[DISCUSS] Improve broadcast serialization
In current implementation, the RecordSerializer is created separately for each subpartition in RecordWriter, that means the number of serializers equals to the number of subpartitions.
For broadcast partitioner, every record will be serialized many times in all the subpartitions, and this may bring bad performance to some extent.
In theory every record can be serialized only once and referenced for all the subpartitions in broadcast mode.
To do so, I propose the following changes:
1. Create and maintain only one serializer in RecordWriter, and it will serialize the record for all the subpartitions. It makes sense for any partitioners, and the memory overhead can be also decreased, because every serializer will maintain some separate byte buffers internally.

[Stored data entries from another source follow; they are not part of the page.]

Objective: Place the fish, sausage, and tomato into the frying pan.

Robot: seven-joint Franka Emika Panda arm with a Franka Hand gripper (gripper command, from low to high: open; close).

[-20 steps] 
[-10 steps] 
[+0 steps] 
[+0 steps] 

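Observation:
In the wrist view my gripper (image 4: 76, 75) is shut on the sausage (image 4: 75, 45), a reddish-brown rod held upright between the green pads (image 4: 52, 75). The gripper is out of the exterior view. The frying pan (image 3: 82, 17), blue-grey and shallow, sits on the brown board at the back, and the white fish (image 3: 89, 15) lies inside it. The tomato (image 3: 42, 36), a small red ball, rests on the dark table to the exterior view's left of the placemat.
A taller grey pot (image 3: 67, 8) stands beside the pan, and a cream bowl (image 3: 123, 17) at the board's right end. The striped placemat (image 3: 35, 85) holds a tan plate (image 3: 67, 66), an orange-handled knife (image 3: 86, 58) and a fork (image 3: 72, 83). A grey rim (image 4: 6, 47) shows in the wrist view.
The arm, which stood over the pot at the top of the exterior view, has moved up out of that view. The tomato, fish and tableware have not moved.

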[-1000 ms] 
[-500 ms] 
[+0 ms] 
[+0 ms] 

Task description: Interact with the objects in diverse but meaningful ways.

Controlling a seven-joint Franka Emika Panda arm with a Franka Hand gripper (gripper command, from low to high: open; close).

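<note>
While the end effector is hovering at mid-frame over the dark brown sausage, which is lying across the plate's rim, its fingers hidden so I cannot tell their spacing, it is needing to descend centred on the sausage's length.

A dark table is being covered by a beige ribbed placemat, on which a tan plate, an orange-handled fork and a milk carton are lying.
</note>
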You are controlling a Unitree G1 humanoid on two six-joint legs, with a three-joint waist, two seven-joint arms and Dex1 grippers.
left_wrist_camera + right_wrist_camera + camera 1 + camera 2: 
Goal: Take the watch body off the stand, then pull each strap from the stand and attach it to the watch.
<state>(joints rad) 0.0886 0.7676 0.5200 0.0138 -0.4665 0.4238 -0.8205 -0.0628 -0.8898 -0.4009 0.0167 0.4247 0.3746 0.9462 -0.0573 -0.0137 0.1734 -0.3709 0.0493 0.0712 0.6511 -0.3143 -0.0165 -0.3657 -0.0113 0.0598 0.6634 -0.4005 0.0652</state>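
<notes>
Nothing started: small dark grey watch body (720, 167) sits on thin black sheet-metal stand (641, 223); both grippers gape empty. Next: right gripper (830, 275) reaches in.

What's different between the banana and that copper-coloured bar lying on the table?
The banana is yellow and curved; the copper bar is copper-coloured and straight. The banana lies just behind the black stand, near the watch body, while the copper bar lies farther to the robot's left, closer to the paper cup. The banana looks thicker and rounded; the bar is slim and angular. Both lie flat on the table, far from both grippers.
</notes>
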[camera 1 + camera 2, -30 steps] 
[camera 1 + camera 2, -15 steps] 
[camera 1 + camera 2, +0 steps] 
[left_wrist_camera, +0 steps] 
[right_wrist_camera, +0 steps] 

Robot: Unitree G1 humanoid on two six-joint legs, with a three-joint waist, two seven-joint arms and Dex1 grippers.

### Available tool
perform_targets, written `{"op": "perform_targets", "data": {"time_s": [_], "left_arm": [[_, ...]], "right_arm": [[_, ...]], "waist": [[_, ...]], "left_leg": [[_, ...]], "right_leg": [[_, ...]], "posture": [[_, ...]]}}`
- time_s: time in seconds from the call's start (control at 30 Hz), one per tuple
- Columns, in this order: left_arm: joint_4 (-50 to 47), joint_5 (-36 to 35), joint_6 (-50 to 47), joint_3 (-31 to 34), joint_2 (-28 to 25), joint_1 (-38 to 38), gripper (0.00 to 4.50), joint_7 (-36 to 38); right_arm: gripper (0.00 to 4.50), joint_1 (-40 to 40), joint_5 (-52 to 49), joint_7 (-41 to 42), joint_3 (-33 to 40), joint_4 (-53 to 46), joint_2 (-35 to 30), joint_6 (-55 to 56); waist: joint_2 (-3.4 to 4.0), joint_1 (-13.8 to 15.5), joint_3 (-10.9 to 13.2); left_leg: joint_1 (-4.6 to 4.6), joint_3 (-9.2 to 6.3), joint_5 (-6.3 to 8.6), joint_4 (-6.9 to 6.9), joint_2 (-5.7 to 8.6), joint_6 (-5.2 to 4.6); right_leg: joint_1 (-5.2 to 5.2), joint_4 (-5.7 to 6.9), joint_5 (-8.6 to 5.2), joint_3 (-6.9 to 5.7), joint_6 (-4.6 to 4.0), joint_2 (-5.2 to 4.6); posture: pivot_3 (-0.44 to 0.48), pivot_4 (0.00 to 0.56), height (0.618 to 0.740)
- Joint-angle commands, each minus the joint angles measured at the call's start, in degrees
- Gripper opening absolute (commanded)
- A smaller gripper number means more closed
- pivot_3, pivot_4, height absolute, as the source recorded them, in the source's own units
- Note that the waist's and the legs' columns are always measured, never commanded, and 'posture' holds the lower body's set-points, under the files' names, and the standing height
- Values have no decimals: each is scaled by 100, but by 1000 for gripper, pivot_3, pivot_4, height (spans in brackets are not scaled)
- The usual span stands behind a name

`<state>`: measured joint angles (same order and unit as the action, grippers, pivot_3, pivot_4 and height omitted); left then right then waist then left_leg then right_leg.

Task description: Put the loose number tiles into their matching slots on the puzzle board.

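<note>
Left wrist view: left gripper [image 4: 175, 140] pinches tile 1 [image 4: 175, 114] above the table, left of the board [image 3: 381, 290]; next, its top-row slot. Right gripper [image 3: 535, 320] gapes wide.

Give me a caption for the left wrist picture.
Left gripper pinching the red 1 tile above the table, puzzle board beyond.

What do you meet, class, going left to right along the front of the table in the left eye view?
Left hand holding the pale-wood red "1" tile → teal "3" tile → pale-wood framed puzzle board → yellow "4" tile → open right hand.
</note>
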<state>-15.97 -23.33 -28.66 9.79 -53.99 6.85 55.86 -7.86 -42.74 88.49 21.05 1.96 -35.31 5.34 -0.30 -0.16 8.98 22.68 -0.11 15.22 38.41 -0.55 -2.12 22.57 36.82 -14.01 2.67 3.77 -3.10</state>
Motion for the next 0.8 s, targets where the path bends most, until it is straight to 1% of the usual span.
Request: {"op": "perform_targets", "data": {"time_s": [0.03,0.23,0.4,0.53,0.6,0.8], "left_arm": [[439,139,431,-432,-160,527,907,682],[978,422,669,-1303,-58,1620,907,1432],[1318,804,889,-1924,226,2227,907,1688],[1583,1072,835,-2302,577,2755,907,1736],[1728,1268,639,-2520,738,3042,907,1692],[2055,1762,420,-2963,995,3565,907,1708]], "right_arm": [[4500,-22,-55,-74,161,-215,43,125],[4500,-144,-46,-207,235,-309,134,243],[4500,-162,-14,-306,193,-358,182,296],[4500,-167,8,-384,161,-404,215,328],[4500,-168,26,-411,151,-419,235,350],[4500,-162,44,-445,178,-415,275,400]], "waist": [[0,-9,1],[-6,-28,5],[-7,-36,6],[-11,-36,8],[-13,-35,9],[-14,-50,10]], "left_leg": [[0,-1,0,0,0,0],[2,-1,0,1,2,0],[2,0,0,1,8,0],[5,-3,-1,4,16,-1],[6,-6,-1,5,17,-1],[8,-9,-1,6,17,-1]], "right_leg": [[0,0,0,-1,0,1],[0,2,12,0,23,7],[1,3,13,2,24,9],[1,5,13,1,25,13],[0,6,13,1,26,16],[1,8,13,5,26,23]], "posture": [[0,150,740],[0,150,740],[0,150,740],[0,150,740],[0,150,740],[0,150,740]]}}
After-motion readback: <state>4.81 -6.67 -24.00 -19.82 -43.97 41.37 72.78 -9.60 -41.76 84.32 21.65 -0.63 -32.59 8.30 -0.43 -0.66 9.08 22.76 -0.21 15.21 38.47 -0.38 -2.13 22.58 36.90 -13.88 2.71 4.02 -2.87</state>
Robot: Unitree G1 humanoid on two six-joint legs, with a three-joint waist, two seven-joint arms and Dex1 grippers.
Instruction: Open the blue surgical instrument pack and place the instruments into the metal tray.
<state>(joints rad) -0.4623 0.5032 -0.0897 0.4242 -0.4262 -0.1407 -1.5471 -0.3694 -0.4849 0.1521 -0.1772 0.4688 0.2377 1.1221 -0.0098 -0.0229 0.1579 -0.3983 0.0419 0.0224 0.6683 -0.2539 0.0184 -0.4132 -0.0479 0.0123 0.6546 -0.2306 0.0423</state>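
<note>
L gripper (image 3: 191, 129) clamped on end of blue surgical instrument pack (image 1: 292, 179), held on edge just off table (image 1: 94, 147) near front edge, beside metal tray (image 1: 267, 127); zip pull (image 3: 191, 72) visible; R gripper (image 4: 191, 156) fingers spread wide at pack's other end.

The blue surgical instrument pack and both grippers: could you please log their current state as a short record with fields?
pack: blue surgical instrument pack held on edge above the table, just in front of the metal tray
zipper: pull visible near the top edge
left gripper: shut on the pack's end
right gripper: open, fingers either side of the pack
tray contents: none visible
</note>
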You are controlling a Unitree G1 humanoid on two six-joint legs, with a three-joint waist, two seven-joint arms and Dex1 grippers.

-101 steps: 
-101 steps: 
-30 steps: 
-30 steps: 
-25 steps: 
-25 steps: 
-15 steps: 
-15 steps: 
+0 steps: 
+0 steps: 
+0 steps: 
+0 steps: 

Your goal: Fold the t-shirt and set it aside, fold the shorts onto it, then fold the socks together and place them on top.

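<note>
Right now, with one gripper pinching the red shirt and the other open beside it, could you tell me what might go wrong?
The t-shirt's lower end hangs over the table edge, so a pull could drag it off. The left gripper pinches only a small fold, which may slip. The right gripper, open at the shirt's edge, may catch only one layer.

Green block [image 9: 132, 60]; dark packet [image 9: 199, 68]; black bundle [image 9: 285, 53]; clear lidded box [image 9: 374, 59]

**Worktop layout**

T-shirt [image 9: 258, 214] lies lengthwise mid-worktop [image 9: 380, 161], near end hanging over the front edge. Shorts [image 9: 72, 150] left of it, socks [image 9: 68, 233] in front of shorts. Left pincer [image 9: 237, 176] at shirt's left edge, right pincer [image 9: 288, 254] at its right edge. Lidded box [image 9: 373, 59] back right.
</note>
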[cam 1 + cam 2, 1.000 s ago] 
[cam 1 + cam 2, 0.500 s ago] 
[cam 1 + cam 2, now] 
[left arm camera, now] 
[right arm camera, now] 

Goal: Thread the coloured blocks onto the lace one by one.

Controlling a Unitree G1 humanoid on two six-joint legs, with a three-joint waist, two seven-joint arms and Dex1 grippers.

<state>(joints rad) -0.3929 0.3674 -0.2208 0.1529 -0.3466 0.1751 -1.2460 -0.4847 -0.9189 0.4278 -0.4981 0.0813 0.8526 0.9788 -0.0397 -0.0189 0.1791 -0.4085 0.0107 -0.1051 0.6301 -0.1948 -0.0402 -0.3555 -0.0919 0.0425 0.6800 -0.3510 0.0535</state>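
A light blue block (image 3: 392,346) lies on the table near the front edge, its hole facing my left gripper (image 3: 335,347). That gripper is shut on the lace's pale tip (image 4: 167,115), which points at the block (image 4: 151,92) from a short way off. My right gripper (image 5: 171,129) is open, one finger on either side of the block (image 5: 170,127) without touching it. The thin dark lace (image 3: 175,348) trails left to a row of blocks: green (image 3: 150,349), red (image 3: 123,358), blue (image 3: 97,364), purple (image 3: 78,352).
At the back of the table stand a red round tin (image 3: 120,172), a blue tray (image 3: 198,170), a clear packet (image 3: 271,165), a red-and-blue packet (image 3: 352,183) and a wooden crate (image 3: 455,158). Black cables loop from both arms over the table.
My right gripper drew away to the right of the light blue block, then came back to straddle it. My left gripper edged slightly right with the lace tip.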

2. Maybe we can abstract the RecordWriter as a base class used for other partitioner mode and implement a BroadcastRecordWriter for BroadcastPartitioner. And this new implementation will add buffer references based on the number of subpartitions before adding into subpartition queue.
3. Maybe we can remove StreamRecordWriter by migrating flusher from it to RecordWriter, then the uniform RecordWriter can be used for both stream and batch. The above BroadcastRecordWriter can aslo uniform for both stream and batch.
I am not sure whether this improvement is proposed before and what do you think of it?
If necessary I can create JIRAs to contirbute it, and may need one commiter cooperate with me.